OPINION OF TRUSTEES
ROD Case No: 11-0052 – November 12, 2013
Trustees: Michael H. Holland, Daniel L. Fassio, and Marty D. Hudson
The Trustees have reviewed the facts and circumstances of this dispute concerning the provision of benefits under the terms of the Employer Benefit Plan.
The Complainant’s spouse sought medical treatment at the local emergency room on September 8, 2012, complaining of a swollen left eye. Triage notes indicate that the swelling in this eye started the same day as the visit to the emergency room. The physician noted erythema and edema of the left eyelid and an injected sclera on the left. The right eye appeared normal. The patient was treated with a steroid injection and discharged on oral prednisone.
Respondent denied the charges, asserting that this was a non-emergency.
Is Respondent required to provide benefits for Complainant’s spouse’s emergency room visit on
September 8, 2012?
Positions of the Parties
Position of the Complainant: The Complainant’s spouse was experiencing acute medical symptoms and went to the emergency room on the same day the symptoms occurred. The charges are a covered benefit under the Employer Benefit Plan.

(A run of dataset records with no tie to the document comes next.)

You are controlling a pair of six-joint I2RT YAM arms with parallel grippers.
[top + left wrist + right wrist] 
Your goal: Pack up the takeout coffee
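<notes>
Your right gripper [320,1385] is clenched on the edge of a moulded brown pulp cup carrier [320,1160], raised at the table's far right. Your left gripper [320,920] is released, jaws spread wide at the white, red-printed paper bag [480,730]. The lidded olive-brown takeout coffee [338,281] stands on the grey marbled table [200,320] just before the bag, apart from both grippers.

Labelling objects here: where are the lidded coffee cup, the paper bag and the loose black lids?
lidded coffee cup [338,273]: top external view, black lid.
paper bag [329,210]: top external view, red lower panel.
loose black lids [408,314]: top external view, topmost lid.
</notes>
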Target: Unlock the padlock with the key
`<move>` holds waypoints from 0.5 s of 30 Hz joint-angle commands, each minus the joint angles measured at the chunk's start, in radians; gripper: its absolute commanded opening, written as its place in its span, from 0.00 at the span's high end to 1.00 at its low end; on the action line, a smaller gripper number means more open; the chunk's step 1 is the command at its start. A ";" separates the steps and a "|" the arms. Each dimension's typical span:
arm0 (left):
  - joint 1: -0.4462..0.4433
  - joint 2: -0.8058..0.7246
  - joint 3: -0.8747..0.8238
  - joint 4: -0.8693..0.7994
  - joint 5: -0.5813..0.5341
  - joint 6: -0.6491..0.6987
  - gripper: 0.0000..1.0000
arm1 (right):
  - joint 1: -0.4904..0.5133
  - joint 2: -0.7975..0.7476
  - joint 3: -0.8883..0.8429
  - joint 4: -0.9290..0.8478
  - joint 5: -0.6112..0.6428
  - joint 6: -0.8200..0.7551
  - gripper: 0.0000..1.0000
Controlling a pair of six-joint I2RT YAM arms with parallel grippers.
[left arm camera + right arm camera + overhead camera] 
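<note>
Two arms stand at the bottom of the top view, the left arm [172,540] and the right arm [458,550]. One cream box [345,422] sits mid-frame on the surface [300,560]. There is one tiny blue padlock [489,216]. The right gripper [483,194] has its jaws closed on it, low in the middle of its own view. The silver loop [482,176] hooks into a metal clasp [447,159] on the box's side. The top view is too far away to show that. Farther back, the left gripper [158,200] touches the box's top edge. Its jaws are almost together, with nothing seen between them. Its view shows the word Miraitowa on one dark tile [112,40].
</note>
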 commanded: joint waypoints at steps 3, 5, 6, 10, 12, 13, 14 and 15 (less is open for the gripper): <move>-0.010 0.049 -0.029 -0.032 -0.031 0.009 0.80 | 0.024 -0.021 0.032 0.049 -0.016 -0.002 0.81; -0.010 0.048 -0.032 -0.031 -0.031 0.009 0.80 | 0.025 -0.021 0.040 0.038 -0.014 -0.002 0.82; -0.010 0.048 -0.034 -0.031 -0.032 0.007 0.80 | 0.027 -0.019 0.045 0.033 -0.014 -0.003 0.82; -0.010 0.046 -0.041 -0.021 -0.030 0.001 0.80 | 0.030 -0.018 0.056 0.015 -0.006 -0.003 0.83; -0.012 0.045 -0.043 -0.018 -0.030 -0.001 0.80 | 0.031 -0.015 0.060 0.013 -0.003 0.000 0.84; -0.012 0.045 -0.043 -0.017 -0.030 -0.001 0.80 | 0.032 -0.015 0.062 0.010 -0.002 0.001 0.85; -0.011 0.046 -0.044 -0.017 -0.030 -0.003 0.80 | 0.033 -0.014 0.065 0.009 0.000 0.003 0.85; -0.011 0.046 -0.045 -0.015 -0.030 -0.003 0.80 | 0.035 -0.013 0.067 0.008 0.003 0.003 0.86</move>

Position of the Respondent: The claim was not submitted with an emergency diagnosis and the emergency room records report an onset three days prior to the emergency room visit. The denial of the claim should be upheld.
Article III.A(2)(a) of the Employer Benefit Plan states:
(2) Outpatient Hospital Benefits
(a) Emergency Medical and Accident Cases
Benefits are provided for a Beneficiary who receives emergency medical treatment or medical treatment of an injury as the result of an accident, provided such emergency medical treatment is rendered within 48 hours following the onset of acute medical symptoms or the occurrence of the accident.
Article III.A(2)(a) of the Employer Benefit Plan provides benefits for emergency medical treatment if the emergency medical treatment is rendered within 48 hours following the onset of acute medical symptoms. The Funds’ Medical Director reviewed the file, including the emergency room records, and opined that although the emergency room physician’s notes indicated an onset of three days prior to the emergency room visit, the acute symptoms of the left eye had actually begun the day of the visit to the emergency room. The more detailed triage nurse’s notes have a more complete timeline indicating that three days prior to the emergency room visit, the right eye had been swollen, and on the day of the emergency room visit, it was the left eye that was swollen.
In exercising his clinical judgment, the Funds’ Medical Director discounted the accuracy of the physician notes and relied on the triage nurse’s notes as more accurately describing the history and timeline of symptoms. The Funds’ Medical Director opined that the acuity and onset of the medical symptoms of the left eye meet the requirements to be a covered charge under the terms of the Employer Benefit Plan.
The Funds’ Medical Director also noted that Respondent’s consideration of non-emergent diagnosis discharge codes as the basis for determining the medical necessity or appropriateness of coverage of emergency medical treatment under the Employer Benefit Plan is not consistent with the terms, provisions, and requirements of the Employer Benefit Plan.
Opinion of the Trustees
Pursuant to Article III.A(2)(a) of the Employer Benefit Plan, Respondent is required to provide benefits for Complainant’s spouse’s emergency room visit on September 8, 2012.